The analysis is limited in that the results are based on ITC comparisons. However, a recent review of the results of DTC and ITC analysis, described that out of 44 meta-analysis that were available with studies for meta-analysis by ITC and studies for meta-analysis by DTC, the DTC was similar in all but 3 cases to the ITC estimates for the same drugs and outcomes [9]. Of the 3 cases where the results were statistically different, 2 cases had the relative clinical benefit in the same direction while the third had differences in dosage regime in the studies. This result was also reported by Bucher in 1997 [10] where the ITC results were similar in direction as the DTC estimates. In addition, Bucher and Song both reported that the magnitude of the ITC results was larger between comparators than DTC comparisons, and the level of significance between comparators was less in ITC than DTC. In our ITC analysis, non-significant differences were estimated between drugs but the true effect between drugs may be even smaller.

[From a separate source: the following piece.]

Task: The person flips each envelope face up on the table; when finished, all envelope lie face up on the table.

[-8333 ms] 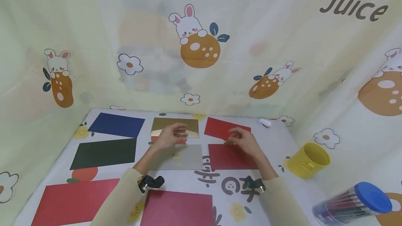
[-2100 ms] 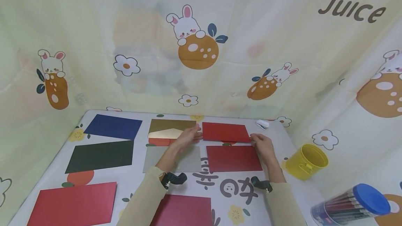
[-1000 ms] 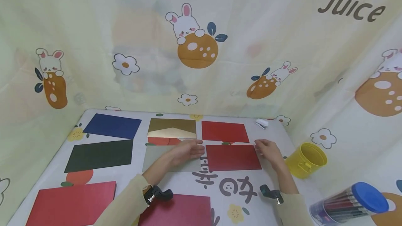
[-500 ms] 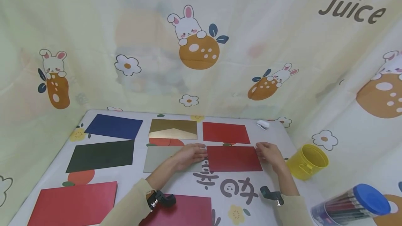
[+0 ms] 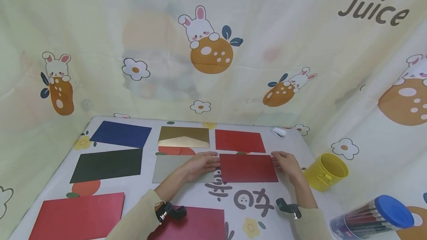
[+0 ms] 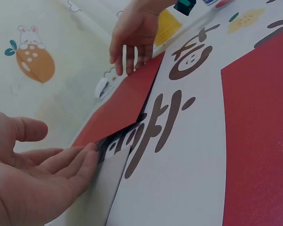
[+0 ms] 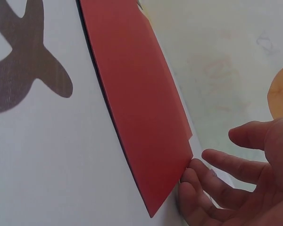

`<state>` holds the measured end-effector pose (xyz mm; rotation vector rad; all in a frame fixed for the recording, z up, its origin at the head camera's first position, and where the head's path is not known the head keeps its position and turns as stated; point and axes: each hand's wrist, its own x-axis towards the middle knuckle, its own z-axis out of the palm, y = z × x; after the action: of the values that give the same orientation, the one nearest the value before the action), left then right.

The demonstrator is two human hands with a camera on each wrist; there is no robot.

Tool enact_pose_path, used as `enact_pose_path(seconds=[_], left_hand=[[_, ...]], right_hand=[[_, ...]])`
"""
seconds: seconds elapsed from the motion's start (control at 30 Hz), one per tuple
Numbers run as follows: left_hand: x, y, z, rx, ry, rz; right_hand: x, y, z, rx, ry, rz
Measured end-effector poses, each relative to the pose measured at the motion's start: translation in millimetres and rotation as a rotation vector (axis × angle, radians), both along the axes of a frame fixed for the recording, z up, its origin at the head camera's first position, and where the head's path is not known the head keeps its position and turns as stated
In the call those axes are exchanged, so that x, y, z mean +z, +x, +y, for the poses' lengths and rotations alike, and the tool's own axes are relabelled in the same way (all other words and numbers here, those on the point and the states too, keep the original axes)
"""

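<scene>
A dark red rectangular card (image 5: 248, 167) lies between my two hands on the table's right half. Its left short edge is touched by the extended fingertips of my left hand (image 5: 201, 165), whose thumb stands apart in the left wrist view. At the opposite short edge are the fingers of my right hand (image 5: 287, 164); in the right wrist view its lower fingertips meet the edge and the thumb is free. Just behind lies a brighter red card (image 5: 240, 140). Under my left hand and forearm, a pale grey card (image 5: 166, 167) is partly covered.
Other cards lie about: gold (image 5: 183, 134), blue (image 5: 121, 133), dark green (image 5: 106, 166), large red (image 5: 78, 214) and a pinkish red one (image 5: 203, 223) near the front. At right are a white stapler-like object (image 5: 278, 132), a yellow bucket (image 5: 325, 173) and a blue-lidded pen tub (image 5: 370, 216).
The brighter red card, slanted at first, now sits straighter. Both hands moved from its short edges toward me to those of the dark red card. Over the last half second little differs.
</scene>
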<state>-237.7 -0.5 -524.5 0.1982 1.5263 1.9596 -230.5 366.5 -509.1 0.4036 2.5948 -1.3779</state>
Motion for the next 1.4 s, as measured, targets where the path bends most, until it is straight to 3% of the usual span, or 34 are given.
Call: enact_pose_path(seconds=[0.37,0.7,0.87,1.4], left_hand=[[-0.6,-2.5,-2,-0.002,-0.028,0.040],[-4.8,-4.3,-8,0.055,-0.234,0.229],[-6.7,-3.9,-11,0.099,-0.283,0.267],[2.9,-4.0,-19,0.238,-0.199,0.324]], right_hand=[[1.6,-1.8,1,0.013,-0.007,0.005],[0.4,-5.7,7,0.053,-0.101,0.034],[1.3,-3.5,7,0.074,-0.153,0.059],[-0.7,-3.2,11,0.083,-0.455,0.068]])
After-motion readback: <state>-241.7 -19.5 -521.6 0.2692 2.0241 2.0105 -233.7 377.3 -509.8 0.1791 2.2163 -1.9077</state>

The other assessment of strength of evidence in the indirect comparisons beyond looking at different classical versus Bayesian analysis was to look at heterogeneity within drugs and across drugs. The heterogeneity between comparators and heterogeneity within one comparator was small, with the exception of alendronate for wrist fractures. This heterogeneity was explained by two studies [28, 29] for wrist fractures. These studies did not contribute to heterogeneity in the meta-analysis of vertebral fractures and non-vertebral fractures. However, these two studies included the one study [28] that was the longest study with duration of 4 years with a low risk patients and the largest study for alendronate, while the other study [29] was small single centre study with duration of 4 years with low risk patients and the largest study.

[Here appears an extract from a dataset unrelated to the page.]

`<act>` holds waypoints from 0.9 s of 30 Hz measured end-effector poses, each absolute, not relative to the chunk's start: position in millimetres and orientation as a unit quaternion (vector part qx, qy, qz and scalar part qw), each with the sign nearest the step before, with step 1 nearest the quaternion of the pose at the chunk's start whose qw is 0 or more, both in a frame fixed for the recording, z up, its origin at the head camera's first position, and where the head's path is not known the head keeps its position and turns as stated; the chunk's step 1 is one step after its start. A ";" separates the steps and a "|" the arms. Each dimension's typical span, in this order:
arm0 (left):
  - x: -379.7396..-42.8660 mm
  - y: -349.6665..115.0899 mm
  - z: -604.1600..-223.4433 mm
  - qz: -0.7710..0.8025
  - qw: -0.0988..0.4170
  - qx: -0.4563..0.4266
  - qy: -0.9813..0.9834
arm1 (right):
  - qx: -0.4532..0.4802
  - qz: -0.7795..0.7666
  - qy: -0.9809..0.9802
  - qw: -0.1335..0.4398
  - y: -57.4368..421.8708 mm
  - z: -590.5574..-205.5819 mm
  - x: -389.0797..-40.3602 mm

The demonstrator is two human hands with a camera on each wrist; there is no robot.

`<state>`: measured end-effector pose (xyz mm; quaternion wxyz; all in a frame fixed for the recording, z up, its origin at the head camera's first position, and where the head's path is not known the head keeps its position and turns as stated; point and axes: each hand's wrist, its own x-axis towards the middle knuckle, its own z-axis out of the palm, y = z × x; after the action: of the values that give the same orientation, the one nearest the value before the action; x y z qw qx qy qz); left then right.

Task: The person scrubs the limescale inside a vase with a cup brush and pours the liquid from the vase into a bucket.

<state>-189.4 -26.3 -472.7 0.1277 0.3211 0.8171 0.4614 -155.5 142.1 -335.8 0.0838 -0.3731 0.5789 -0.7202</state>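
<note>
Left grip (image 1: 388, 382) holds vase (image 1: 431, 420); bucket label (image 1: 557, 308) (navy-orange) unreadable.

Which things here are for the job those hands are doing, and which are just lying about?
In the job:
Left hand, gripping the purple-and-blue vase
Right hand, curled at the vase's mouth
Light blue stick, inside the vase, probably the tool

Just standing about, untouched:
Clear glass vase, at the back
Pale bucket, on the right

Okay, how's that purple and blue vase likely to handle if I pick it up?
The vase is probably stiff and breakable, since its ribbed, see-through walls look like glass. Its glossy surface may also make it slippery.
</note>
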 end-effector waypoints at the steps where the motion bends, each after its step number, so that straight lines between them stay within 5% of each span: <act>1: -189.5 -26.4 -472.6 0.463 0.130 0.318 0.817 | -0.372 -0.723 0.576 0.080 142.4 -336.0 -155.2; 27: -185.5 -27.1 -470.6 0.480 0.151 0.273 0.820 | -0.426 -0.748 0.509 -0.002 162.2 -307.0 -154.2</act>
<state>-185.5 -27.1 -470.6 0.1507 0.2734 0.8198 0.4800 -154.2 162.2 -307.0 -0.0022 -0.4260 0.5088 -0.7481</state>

The interpretation of the heterogeneity, although not a major feature in this analysis, is an important factor for ITC analysis. Increased heterogeneity can be caused by differences in inclusion criteria or study design such as length of follow-up. These are also important factors for consideration for analysis of DTC studies [20]. Three studies assessed the effect of patient characteristics to explain the level of heterogeneity in ITC analysis. In 2 studies [56, 57] no baseline variables were significant while in the other study [58] the year of the study and baseline risk affected heterogeneity. Both of these factors may have also affected heterogeneity if the studies were randomized with an active comparator. In our analysis, we may not have enough power to detect the impact of baseline characteristics because of a low number of studies for each drug [22]. In addition, because of the high heterogeneity in the estimates of odds ratios for wrist fractures, the evidence for wrist fractures should be considered weak.

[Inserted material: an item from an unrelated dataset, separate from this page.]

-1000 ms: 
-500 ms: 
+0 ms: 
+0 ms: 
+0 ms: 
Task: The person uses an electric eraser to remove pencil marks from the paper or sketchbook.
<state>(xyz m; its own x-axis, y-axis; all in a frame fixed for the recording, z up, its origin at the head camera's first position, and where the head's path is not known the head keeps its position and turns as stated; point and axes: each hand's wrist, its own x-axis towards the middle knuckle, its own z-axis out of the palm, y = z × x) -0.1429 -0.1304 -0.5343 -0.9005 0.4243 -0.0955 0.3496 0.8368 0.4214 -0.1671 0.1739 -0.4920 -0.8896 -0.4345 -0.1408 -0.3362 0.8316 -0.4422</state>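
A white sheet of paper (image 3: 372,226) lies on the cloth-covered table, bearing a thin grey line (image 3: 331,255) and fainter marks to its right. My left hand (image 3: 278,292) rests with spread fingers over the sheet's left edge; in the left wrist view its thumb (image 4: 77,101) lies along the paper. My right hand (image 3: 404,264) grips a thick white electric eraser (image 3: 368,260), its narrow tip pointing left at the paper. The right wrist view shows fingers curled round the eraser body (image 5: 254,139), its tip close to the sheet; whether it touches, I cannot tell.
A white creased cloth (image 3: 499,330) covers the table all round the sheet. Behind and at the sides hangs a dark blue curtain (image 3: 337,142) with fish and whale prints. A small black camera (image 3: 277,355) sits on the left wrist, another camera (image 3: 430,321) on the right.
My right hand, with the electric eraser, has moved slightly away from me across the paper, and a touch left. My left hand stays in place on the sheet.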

ITC is becoming a useful tool in the absence of DTC comparisons and increasing transparency of ITC analysis builds confidence for the evidence. In a review of 88 ITC analyses, many of the studies could have increased the believability of their results [9] but the missed elements would also concern DTC analysis. These include incomplete searches or not assessing heterogeneity within a comparator. In 40/88 analysis there was no specific searches for active comparison studies to allow the comparison to the ITC evidence. For osteoporosis, this search was conducted and we found no published meta-analysis of DTC evidence. In the future stronger evidence may come from head-to-head studies but this is unlikely, because based on this analysis differences between comparators are not significant and studies would require very large sample sizes. Alternatively, the treatment analysis could come for pooling patient level data to compare the effects directly but this is unlikely due to propriety, and this analysis would diminish the benefits of randomization.

Conclusion

In light of the lack of DTC evidence, the ITC analysis of RPCTs may be the strongest evidence that will be available that answers the important clinical question of determining the most efficacious treatment for preventing fractures. In this analysis, teriparatide, zoledronic acid and denosumab have the highest probabilities of being most efficacious for non-vertebral and vertebral fractures, and having the greatest effect sizes. The estimates from indirect comparisons were robust to differences in methodology.